The state is one of 10 without a statewide network of automated environmental weather stations, Mizzell said. Any automated weather stations in South Carolina are funded by counties.
‘There’s still a lot of people at risk’
John Kupfer escaped the brunt of the flooding at his home in Irmo. He stepped up to help out in Columbia, serving food to those affected by the storm. The conversations he had with the people hit hardest by the flood stand out most to him. Some wanted to talk about it, some wanted to talk about anything but.
As a scientist and geography professor at USC, Kupfer went on to study the event and its aftermath.
Actions have been taken since 2015 to prevent similar tragedies. Namely, there’s been an emphasis on converting developed, impervious, flood damaged land back into greenspace.
More greenspace means more soil to soak up more water if a similar storm were to hit Columbia again. But new development in Columbia may offset some of the effects of increased greenspace, Kupfer said.
“There’s still a lot of people at risk,” he said. “And the issue of development and how it changes the hydrology of these systems, that hasn’t really stopped.”
‘I had never seen anything like that before’
Most of the dams around Columbia that broke during the 2015 flood were repaired by 2022, but damage remains.
So much water surged down Mill Creek that it crested several feet over the park walkway that rings Pinewood Lake, said Greg Sinkler, president of the Pinewood Lake Park Foundation.
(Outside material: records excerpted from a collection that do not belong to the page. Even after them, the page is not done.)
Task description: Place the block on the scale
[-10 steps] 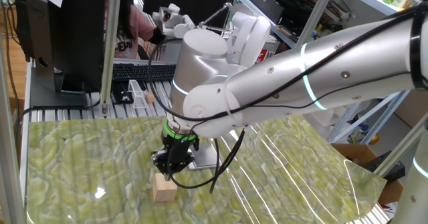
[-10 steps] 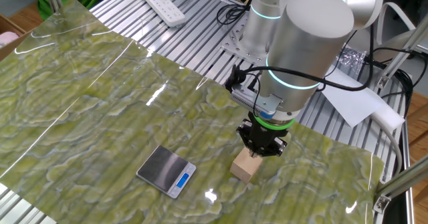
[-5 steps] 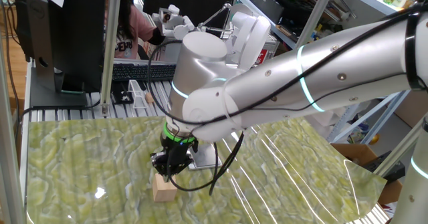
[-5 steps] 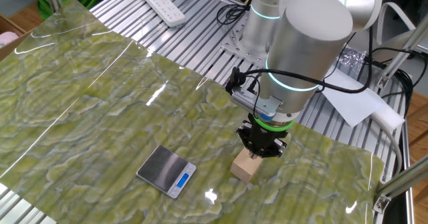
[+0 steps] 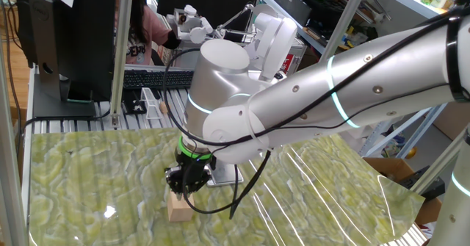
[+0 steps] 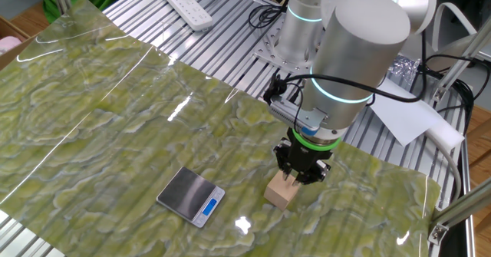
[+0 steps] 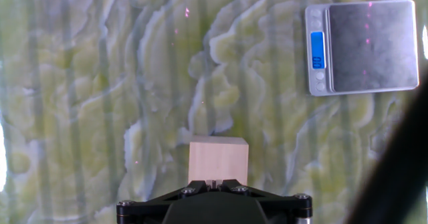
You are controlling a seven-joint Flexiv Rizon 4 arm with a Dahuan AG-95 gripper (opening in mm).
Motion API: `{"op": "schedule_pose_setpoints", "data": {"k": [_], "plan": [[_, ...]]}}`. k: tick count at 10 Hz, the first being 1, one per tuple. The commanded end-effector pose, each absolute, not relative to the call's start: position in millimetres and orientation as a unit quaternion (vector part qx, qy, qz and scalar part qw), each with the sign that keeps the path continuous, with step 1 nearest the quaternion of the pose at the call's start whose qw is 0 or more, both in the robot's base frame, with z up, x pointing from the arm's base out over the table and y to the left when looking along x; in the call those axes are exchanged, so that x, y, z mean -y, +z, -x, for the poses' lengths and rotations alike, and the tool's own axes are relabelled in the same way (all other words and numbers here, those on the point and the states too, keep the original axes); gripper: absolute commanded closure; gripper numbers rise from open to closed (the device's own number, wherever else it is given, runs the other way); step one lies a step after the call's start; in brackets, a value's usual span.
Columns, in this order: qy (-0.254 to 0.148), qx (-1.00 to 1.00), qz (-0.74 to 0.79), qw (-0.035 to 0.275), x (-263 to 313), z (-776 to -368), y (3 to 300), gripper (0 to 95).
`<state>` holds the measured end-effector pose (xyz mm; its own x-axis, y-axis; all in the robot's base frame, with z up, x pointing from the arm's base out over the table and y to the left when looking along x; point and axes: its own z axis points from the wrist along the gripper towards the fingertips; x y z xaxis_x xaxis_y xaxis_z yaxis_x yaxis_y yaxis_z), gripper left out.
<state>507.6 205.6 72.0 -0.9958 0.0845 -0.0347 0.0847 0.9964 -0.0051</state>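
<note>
The block (image 5: 178, 208) is a light-tan wooden cube resting on the green patterned mat; it also shows in the other fixed view (image 6: 281, 193) and in the hand view (image 7: 218, 158). My gripper (image 5: 184, 189) hangs straight over it, fingertips close together right at the cube's top edge (image 6: 291, 181), not around its sides. In the hand view the gripper (image 7: 214, 182) shows its two tips pressed together, empty. The scale (image 6: 192, 196), with a silver plate and a blue display, lies flat a short way from the block; it also shows in the hand view at the upper right (image 7: 361, 45).
The mat (image 6: 92, 111) lies on a ribbed metal table. A white power strip (image 6: 186, 6) lies at the far edge, and white paper (image 6: 406, 111) lies beside the arm's base. A keyboard (image 5: 150, 78) and a monitor (image 5: 70, 33) stand behind the mat.
The arm has sunk slightly, bringing the fingertips closer to the top of the block. The block and the scale have not moved.
</note>
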Motion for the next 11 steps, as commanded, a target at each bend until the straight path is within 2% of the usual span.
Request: {"op": "schedule_pose_setpoints", "data": {"k": [1,10,11], "plan": [[-0.011,-0.999,-0.045,0.025,-204.7,-508.6,72.4,0.0],[-0.019,-0.998,-0.044,0.035,-204.4,-509.5,70.5,0.0],[-0.018,-0.998,-0.048,0.036,-204.4,-509.5,69.4,19.0]]}}
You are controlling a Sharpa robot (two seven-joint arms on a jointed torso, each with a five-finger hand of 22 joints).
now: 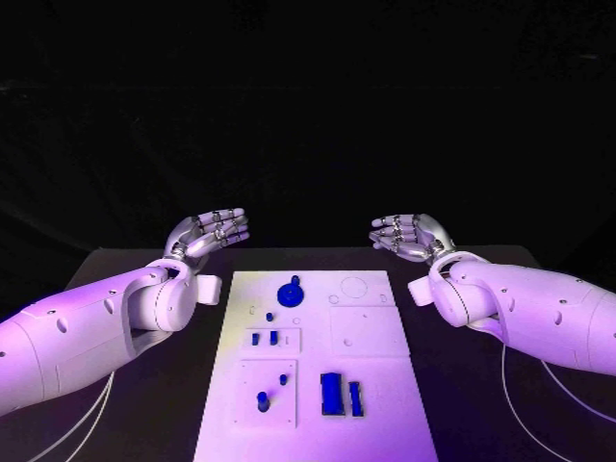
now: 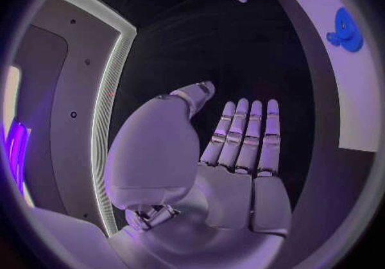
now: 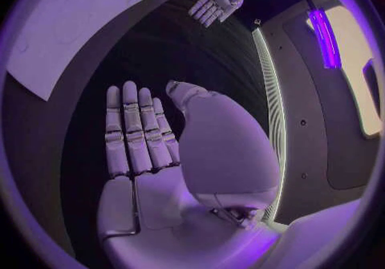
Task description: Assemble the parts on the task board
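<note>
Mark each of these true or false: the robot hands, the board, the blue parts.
1. Both robot hands hold nothing. True: the left robot hand and the right robot hand are up beyond the board's far end, fingers apart.
2. The left robot hand grips the round blue part. False: the round part lies on the board, untouched.
3. The two blue bars stand side by side near the board's near end. True.
4. The right robot hand presses on the board. False: it is off the board, touching nothing.
5. The board lies between the two arms. True.
</note>
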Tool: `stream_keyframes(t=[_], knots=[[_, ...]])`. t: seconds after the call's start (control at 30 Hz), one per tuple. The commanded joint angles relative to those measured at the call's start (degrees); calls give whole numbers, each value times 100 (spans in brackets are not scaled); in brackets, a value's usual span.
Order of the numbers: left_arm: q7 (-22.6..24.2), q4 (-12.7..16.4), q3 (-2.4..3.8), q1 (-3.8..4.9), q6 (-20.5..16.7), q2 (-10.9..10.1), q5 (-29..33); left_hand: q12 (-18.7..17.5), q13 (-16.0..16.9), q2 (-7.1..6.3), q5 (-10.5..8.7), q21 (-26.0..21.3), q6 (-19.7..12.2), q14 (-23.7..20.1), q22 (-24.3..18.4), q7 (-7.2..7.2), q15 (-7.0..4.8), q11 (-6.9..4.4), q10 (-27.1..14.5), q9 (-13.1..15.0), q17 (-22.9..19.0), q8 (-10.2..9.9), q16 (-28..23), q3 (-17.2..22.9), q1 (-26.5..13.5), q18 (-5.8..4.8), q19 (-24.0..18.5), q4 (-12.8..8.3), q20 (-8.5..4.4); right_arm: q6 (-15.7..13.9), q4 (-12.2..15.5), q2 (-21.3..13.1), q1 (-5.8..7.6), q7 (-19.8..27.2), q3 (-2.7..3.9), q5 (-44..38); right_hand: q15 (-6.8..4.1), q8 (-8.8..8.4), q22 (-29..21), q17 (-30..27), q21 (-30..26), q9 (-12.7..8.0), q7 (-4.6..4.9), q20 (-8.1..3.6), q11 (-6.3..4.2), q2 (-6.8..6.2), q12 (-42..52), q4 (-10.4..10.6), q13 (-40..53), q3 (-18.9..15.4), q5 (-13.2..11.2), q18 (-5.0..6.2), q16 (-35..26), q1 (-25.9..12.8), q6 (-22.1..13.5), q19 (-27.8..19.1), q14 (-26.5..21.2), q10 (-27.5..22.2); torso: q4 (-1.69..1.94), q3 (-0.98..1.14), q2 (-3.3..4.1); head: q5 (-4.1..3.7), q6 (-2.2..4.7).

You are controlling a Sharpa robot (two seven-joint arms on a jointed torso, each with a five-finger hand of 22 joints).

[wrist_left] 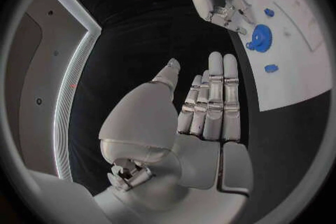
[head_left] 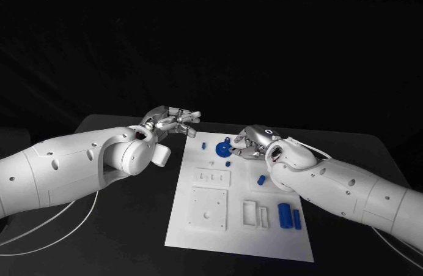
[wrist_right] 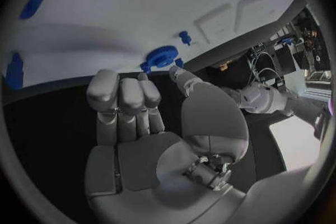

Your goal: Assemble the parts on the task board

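The white task board [head_left: 231, 227] lies in the middle of the black table. At its far end a blue gear [head_left: 223, 149] stands tilted on the board. My right hand [head_left: 253, 142] has its fingers curled at the gear's rim, and thumb and fingertips pinch the gear [wrist_right: 162, 57]. From the left wrist the gear [wrist_left: 260, 38] shows with the right hand [wrist_left: 218, 3] touching its edge. My left hand [head_left: 173, 120] hovers past the board's far left corner, its fingers [wrist_left: 213, 101] straight and holding nothing. A blue peg [head_left: 203, 145] stands left of the gear.
Small blue parts [head_left: 227, 163] [head_left: 261, 179] lie mid-board, and two blue cylinders [head_left: 285, 215] rest near the right edge. White raised blocks [head_left: 209, 207] and slotted pieces [head_left: 253, 213] sit on the near half. Bare black table [head_left: 132, 227] flanks the board.
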Motion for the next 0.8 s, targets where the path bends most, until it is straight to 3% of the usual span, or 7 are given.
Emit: stream_keyframes(t=[0.03, 0.17, 0.2, 0.27, 0.43, 0.6, 0.8], knots=[[36, -5, 4, 2, 76, -8, -12, 8, 10, -2, 36, 19, -22, -33, -19, -10, 5, -7, -29, 7, -5, -1, -6, 9, 3, -8, -44, -19, -20, -590, 118, -137, -1, 149, 93, 663, 42, -11, 655, -16, -13, -5, 16, 47, 18, -25, 4, 21, -5, -218, -191, -2, -26, 127, -74, 322, -13, 10, -31, -5, -16, 11, 4], [43, -26, 5, 2, 69, -26, -18, 8, 10, -1, 35, 15, -10, -45, -24, -10, 7, -12, 17, 7, -8, -1, -11, 8, 3, -12, -57, -19, -17, -636, 313, -417, -7, 404, 309, 1270, 55, -13, 659, -19, -5, -5, 24, 63, 37, 83, 30, 58, 7, -1071, -121, 5, -8, 564, -117, 319, -20, 11, -51, 1, -33, 6, 23], [46, -32, 5, 2, 67, -30, -19, 8, 10, -1, 35, 15, -10, -45, -24, -10, 7, -12, 17, 7, -8, -1, -11, 8, 3, -12, -57, -19, -17, -603, 364, -497, -7, 474, 367, 1417, 56, -13, 663, -7, 11, -5, 25, 62, 35, 157, 37, 43, 12, -1486, 73, 7, 11, 747, -122, 319, -20, 9, -57, 4, -35, 10, 31], [51, -43, 5, 2, 65, -36, -21, 8, 10, -1, 35, 15, -10, -45, -24, -10, 7, -12, 17, 7, -8, -1, -11, 8, 3, -12, -57, -19, -17, -517, 433, -628, -8, 592, 459, 1641, 56, -14, 665, -6, 24, -6, 34, 64, 31, 186, 45, -21, 19, -1615, 62, 5, 17, 888, -121, 319, -20, 8, -74, 12, -41, 10, 48], [58, -84, 5, 2, 72, -61, -25, 8, 9, 0, 36, 19, -7, -45, -25, -9, 5, -15, 31, 7, -7, 0, -9, 8, 9, -13, -58, -24, -19, 102, 452, -1020, -9, 1128, 676, 2126, 58, -16, 673, 37, 50, -8, 46, 70, 36, 377, 49, -824, 34, -1700, 199, -6, 48, 1357, -51, 285, -29, -11, -135, 39, -63, 14, 76], [52, -118, 4, -2, 120, -66, -40, 9, 10, 13, 31, 27, 21, -44, -27, 1, 4, -27, 156, 9, -4, 2, -3, 2, 13, -15, -60, -31, -21, 584, 218, -1205, -13, 1542, 730, 2252, 63, -19, 687, 63, 113, -11, 45, 68, 31, 460, 55, -1276, 50, -1695, 389, -35, 47, 1476, 19, 252, -44, -31, -158, 61, -61, -20, 92], [52, -155, 4, -22, 153, -59, -54, 8, 9, 20, 34, 27, 28, -44, -27, 2, 3, -29, 173, 7, -3, -1, -2, 1, 14, -16, -63, -33, -21, 909, -112, -1288, -65, 1891, 748, 2154, 71, -19, 693, 61, 156, -13, 58, 77, 40, 469, 40, -1482, 46, -1702, 442, -51, 24, 1570, -6, 227, -60, -52, -197, 108, -69, -34, 100]])
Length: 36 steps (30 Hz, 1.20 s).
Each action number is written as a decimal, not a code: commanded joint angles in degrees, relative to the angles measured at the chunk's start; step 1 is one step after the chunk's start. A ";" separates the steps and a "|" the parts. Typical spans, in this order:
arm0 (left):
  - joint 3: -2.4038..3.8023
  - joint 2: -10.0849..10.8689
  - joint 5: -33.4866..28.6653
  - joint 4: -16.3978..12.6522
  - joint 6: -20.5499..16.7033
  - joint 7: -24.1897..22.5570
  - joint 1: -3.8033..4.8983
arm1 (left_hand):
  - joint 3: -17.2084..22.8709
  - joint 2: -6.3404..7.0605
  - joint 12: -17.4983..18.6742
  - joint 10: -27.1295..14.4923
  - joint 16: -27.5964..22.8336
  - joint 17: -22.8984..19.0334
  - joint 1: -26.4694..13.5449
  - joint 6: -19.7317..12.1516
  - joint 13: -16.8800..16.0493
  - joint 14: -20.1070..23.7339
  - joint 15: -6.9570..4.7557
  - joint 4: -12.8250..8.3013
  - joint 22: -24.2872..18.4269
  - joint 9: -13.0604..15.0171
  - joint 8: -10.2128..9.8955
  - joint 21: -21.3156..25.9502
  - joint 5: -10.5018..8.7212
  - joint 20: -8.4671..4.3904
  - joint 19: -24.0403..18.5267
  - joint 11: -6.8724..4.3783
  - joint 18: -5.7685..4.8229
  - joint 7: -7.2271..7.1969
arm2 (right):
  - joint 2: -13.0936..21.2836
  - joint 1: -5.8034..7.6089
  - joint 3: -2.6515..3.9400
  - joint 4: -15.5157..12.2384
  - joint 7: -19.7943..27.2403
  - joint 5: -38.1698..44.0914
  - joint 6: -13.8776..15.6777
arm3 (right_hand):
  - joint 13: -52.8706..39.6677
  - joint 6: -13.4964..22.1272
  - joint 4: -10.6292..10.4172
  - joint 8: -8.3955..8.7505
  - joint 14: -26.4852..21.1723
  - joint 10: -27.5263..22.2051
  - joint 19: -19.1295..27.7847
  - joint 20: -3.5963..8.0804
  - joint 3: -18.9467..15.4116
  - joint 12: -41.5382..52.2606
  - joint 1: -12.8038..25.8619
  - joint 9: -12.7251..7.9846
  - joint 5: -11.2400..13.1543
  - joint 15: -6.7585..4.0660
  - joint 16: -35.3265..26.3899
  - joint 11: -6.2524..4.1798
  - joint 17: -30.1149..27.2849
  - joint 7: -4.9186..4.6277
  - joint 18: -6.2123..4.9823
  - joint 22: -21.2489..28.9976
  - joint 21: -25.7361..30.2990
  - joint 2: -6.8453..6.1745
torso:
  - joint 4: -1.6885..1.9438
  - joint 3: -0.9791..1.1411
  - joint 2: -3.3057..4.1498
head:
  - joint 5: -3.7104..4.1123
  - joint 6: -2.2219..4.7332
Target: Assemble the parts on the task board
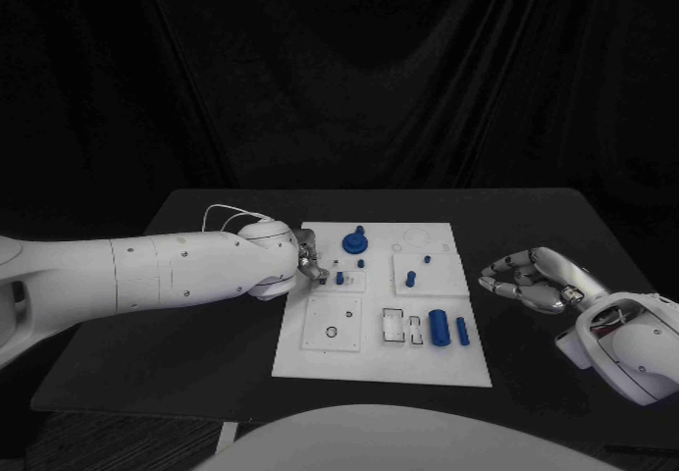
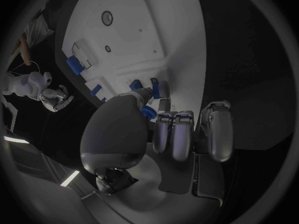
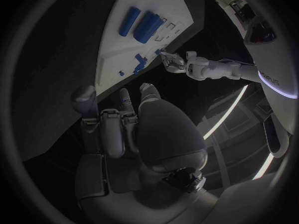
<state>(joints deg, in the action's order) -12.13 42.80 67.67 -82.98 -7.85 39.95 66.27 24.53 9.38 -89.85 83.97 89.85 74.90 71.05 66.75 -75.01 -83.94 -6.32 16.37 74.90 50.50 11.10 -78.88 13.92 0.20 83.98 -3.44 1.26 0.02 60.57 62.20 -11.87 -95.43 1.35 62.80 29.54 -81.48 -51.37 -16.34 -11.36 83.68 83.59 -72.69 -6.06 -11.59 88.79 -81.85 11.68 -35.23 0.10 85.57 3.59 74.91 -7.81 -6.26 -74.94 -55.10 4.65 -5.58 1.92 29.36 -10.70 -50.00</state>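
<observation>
Mostly, left hand (image 1: 309, 263) hides a blue part (image 1: 339, 279) it touches.

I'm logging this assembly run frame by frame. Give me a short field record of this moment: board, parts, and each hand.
board: white rectangular task board lying in the middle of the black table
parts: small blue pieces; two blue cylinders lie side by side near the board's front right
left hand: silver left hand over the board's left edge, fingertips at a small blue peg; grip unclear
right hand: silver right hand off the board's right side, fingers curled, holding nothing
</observation>
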 commanded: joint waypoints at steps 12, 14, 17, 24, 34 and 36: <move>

Its force ripped a hole in the emergency spillway of the lake’s dam, which is owned by the foundation.
“I had never seen anything like that before,” Sinkler said, describing water slamming into the lake’s bank and crashing into the air before coming down so hard that it dug holes in the other side of the walkway.
A decade later, that breach still hasn’t been repaired, leaving the walkway unusable for the Lower Richland park’s visitors and limiting how high the lake’s water level can rise before waters flow through the open, earthen hole.
The park foundation doesn’t have any income to pay for repairs, Sinkler said, and Richland County, which owns the rest of the park, has been unwilling to fund work on the land it doesn’t own despite the foundation’s efforts.
That predicament is not limited to the Pinewood Lake dam’s owners. Most of South Carolina’s dams are privately owned, and there are limited sources of public funding to pay for the at-times costly repairs and maintenance needed on dams that could threaten lives or property if they failed. The Legislature doubled its funding for repair grants in the 2025-26 state budget to $3 million.
‘I think we made it.’
Ten years after the historic flood, much of the damage has been repaired. Some scars remain — in the boarded up windows of a lone vacant business, the still-gaping maw of the breach in the Columbia Canal or a little extra anxiety when the forecast calls for heavy rain.
Thousands of new people have come to Columbia, either to stay or through a stint at job, a university or Fort Jackson. Many of them may not remember images of cars swept off once-familiar roadways or neighbors pulling each other from second-floor windows.
But for those who lived through it, the memories of 2015 still linger, both the good and the bad.
Months after the waters had receded, Brunson — the former Forest Acres mayor — was at a community event within earshot of a city park that had stayed mostly empty since the flood, he remembered.
And for the first time since the waters rose, he could hear the sounds of children playing.
“I thought, ‘Yeah, I think we made it. I think we got through this.’”
Ian Grenier contributed to this report.